AI Multi-Agent Stock Analyzer
Domains
Tech Stack
Project Summary
Abstract
AI Multi-Agent Stock Analyzer is a privacy-first financial research assistant built to run entirely on local infrastructure. The project uses Ollama-hosted language models and a Retrieval-Augmented Generation pipeline so stock analysis can be grounded in private reports, earnings transcripts, and custom research documents instead of depending only on model memory.
The core architecture is organized around a router agent that interprets user prompts and hands the work to specialized analyst agents. That division of labor makes the system easier to reason about and lets each sub-agent focus on a distinct slice of the problem, including technical analysis, fundamentals, sentiment, corporate events, and earnings interpretation.
To keep the workflow reproducible and easy to run, the full stack is containerized and exposed through a Streamlit interface. The result is a practical example of how local LLMs, document retrieval, and multi-agent orchestration can be combined into a usable financial-analysis product without sacrificing privacy.
What I Built
- A router-led multi-agent setup made it easier to decompose investor questions across technical, fundamental, sentiment, events, and earnings specialists.
- Local RAG over private documents reduced reliance on model memory and created more grounded analysis paths.
- Running Ollama models locally preserved privacy without sacrificing a usable interactive workflow.
Impact
- Delivered a practical private-by-default financial research assistant rather than a generic chatbot demo.
- Shows strong AI systems thinking across orchestration, retrieval, deployment, and product packaging.
Page Info
Router-Led Multi-Agent Workflow
Built a router agent that inspects each investor question, drafts an execution plan, and dispatches the task to specialized agents for technicals, fundamentals, sentiment, events, and earnings analysis.

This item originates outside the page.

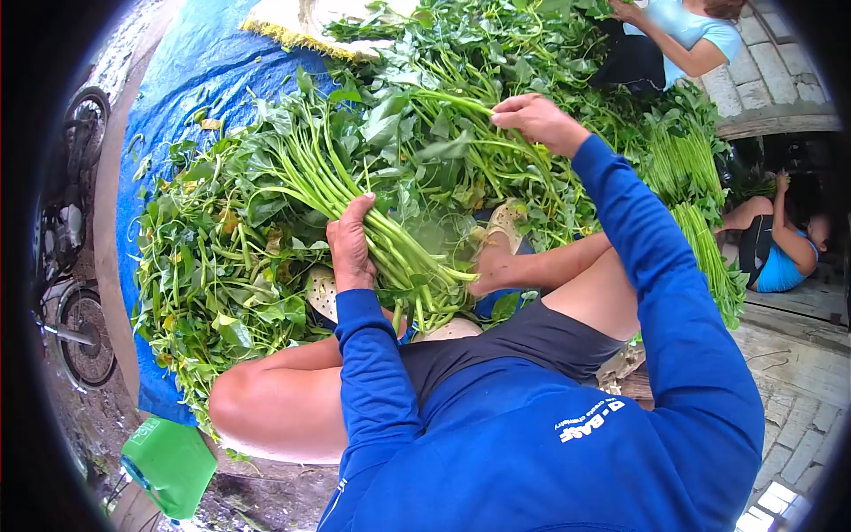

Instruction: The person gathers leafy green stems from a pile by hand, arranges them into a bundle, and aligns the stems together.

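My left hand point(352, 246) is wrapped round a bunch of leafy green stems point(403, 248), which look like water spinach. Their cut ends point down toward my lap and the leaves fan out to the upper left. Out to the right, my right hand point(539, 122) pinches a single leafy green stem point(456, 101) between thumb and fingers, above the heap. A large pile of loose greens point(230, 293) spreads around my feet, some leaves yellowed. Perforated light-coloured clogs point(507, 222) on my feet show among the stems.
A blue tarp point(191, 84) lies under the greens. Neatly stacked bundles point(683, 168) stand at the right. Two other people point(696, 40) sit at the upper right and far right. A green container point(170, 465) is at the lower left, and a motorcycle point(75, 230) stands beyond the tarp.
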Tool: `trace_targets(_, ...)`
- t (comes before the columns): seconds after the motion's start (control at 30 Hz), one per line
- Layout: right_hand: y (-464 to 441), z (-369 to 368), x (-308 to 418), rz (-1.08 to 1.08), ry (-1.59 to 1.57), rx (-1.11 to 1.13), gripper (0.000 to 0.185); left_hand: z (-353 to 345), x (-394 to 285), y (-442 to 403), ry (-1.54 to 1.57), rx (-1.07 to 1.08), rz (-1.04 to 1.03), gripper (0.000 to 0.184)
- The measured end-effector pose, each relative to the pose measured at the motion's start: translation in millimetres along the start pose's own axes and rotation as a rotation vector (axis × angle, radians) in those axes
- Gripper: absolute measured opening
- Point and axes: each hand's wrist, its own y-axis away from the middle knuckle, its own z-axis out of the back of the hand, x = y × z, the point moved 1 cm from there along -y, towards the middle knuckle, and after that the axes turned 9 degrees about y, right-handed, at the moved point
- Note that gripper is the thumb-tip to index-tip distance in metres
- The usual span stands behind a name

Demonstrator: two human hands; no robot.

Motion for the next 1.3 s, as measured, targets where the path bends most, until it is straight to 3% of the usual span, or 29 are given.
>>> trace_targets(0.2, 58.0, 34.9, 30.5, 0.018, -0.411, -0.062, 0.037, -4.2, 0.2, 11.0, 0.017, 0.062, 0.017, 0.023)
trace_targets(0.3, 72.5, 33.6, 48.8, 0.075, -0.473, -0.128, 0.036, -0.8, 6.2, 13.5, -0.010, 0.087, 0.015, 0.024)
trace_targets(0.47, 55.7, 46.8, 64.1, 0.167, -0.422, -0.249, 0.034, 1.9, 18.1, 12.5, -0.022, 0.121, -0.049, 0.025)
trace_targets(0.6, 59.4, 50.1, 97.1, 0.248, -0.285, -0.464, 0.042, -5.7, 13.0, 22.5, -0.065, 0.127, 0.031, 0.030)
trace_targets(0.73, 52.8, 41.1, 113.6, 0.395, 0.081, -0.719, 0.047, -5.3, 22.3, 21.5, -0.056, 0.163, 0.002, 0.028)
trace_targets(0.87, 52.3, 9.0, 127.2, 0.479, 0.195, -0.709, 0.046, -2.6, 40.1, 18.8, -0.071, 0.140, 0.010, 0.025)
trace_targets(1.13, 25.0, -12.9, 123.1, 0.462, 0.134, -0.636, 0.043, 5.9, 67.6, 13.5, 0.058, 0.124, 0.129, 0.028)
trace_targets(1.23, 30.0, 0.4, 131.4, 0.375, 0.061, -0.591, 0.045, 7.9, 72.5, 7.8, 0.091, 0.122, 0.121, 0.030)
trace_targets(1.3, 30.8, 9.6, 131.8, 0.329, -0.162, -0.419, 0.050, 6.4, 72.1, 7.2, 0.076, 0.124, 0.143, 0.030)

Local RAG Over Private Financial Documents
Ingested local TXT, PDF, Markdown, and HTML documents into a vector store so the system retrieves grounded evidence and returns analysis with source-aware context instead of relying on raw model memory.
Private-by-Default Deployment
Wrapped the app in Streamlit and Docker Compose so the interface, vector pipeline, and Ollama-served models can run fully on local infrastructure without leaking proprietary research to external APIs.